Alberts has found himself a steady home protecting the crease in front of the Bruins' goaltender du jour, be it Andrew Raycroft, Hannu Toivonen or Tim Thomas, whether the team is a man down or at even strength. Against Los Angeles on Jan. 12, Alberts did an exceptional job stifling the Kings’ offense, which exploded for six goals that night – none of them were scored with Alberts on the ice.

In the second period, with Boston trailing 2-0 and trying to kill off another penalty, Luc Robitaille found the puck while it was dangling in front of Raycroft, but Alberts was there to outmuscle the future Hall of Famer, take the puck away and send it down the ice to keep the game within reach.

The rook could have missed the play, chalked it up to inexperience and forgotten it ever happened, which would have been easy to do since the Bruins faced an embarrassing 6-0 loss in front of their home crowd that night.

But that obviously wasn’t the case. You don’t make mistakes in this league if you want to stick around for long, especially with veterans in the locker room like Brian Leetch, Nick Boynton and Hal Gill.

As intimidating as it may sound to impress players with the résumés of his fellow blueliners, they have done more to bring him along than anything else, whether it be on or off the ice.

“I play more of a style like Nick or Hal so I talk to them a little bit more often,” Alberts says. “But if I have a question, Brian is always there to answer it for me or give me a pointer during a game if he saw something that I didn’t see. To have someone like him, a future Hall of Famer, is pretty nice.

"“We need to try to be a positive influence on any mistakes, show him the right thing to do on the ice and remind him what to do,” Leetch says. “His off-ice work habits are great. That is one area you don’t have to worry about. On ice, it’s just reminders that he needs to try to do the right things.

“But it’s a new league, a new system and we just need to try to be a positive for him. We’ve got Ray Bourque (as a team consultant) here for all the home games and home practices so that is the biggest thing. It’s not easy being a rookie, and the way our team is set up right now, we are relying on him to play a lot.”

Remember your roots

He has received praise from legendary defensemen and confidence from his coach. He has traded class for cash, understood the business of a blockbuster trade and played on the biggest of stages in front of a national television audience.

But he hasn’t given himself a nickname, taken time off to start up a rock band, demanded money for autographs or shunned his former teammates at his alma mater.

Though he's now a Bruin, Alberts is a frequent visitor to Boston College practices and games.

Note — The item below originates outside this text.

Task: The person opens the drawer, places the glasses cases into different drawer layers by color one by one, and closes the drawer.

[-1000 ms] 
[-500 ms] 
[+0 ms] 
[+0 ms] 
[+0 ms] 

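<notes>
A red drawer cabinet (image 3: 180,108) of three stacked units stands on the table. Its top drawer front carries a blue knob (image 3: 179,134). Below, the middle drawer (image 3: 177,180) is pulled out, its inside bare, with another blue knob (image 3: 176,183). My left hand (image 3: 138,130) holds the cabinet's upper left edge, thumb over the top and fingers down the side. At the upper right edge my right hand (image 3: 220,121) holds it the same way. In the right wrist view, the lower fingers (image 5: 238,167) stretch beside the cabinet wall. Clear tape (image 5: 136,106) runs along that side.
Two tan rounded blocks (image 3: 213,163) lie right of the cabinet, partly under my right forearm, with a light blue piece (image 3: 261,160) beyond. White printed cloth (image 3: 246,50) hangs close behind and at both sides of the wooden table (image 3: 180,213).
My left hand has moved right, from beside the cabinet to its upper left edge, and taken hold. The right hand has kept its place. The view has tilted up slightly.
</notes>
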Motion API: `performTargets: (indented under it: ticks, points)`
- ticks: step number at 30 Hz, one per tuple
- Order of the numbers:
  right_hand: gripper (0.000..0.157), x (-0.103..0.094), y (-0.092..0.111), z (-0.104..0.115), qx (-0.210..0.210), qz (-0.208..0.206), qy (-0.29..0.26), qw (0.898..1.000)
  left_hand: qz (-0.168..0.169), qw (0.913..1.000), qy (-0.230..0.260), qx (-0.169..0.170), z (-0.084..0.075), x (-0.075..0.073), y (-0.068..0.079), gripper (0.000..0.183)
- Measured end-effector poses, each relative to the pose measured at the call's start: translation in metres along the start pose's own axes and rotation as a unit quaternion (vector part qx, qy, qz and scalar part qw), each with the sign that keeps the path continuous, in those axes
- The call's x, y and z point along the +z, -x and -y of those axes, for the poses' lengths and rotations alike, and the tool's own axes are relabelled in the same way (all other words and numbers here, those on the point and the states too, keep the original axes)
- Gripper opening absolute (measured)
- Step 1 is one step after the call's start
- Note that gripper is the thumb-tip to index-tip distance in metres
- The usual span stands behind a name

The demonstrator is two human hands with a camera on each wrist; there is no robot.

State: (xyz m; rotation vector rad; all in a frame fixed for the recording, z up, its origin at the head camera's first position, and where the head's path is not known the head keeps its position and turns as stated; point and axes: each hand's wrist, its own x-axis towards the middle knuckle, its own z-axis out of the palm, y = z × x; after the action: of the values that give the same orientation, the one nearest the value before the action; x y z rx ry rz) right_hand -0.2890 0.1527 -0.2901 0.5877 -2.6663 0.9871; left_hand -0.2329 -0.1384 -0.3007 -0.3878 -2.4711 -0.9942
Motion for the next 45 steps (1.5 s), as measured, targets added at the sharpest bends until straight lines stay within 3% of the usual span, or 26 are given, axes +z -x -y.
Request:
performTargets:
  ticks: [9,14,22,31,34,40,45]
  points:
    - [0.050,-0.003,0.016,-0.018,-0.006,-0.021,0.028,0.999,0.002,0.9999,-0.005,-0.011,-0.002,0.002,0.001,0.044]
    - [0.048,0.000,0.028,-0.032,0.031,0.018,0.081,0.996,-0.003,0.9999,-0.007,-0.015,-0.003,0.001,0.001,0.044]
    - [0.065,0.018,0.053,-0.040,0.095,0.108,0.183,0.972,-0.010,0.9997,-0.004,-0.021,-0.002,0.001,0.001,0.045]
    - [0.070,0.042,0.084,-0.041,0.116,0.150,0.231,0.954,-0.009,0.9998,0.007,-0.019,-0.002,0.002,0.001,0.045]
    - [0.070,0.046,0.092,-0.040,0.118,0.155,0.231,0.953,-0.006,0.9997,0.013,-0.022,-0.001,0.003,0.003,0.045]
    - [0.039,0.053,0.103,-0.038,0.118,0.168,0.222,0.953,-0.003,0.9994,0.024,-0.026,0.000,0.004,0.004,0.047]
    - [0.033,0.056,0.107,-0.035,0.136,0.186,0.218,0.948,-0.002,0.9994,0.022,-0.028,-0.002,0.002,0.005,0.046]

The Andrew Alberts of right now is the same Andrew Alberts who walked into The Heights as a wide-eyed freshman five years ago. He still goes to BC games and practices, chats with Coach York and helps out the new crop of freshmen, who look at him like the celebrity he’ll never let himself become.

From their perspective, Andrew Alberts is everything they hope to be in a few years. He once picked up a stick and pictured himself in a sold-out NHL arena like they did, only he now lives that childhood dream while they continue to work for it. But even though they are the ones watching him on NESN wearing the same “B” that Bobby Orr, Cam Neely and Phil Esposito – whose plaque hangs above Alberts’ locker – once wore, you’d never know it.

“His personality is rock steady,” York boasts of one of his favorite former players. “He is a Boston Bruin when he steps into the locker room. There is a certain aura about that, but he is such a down-to-earth guy. He doesn’t get out of whack at all. It’s not like he’s in the NHL now so he can’t come to visit us. He has no ego. He is just a terrific young guy, and he is taking it in stride.”

The Garden’s Causeway Street doors know Alberts very well, as they have been the gateway to a number of his hockey achievements. He has walked through them as a Beanpot champion, a Hockey East champion, a Frozen Four participant and a National Hockey League rookie.

But none of that seemed to faze Andrew Alberts. He was walking through those doors to play the game he’s always loved and – to him – that is the only thing that has ever really mattered.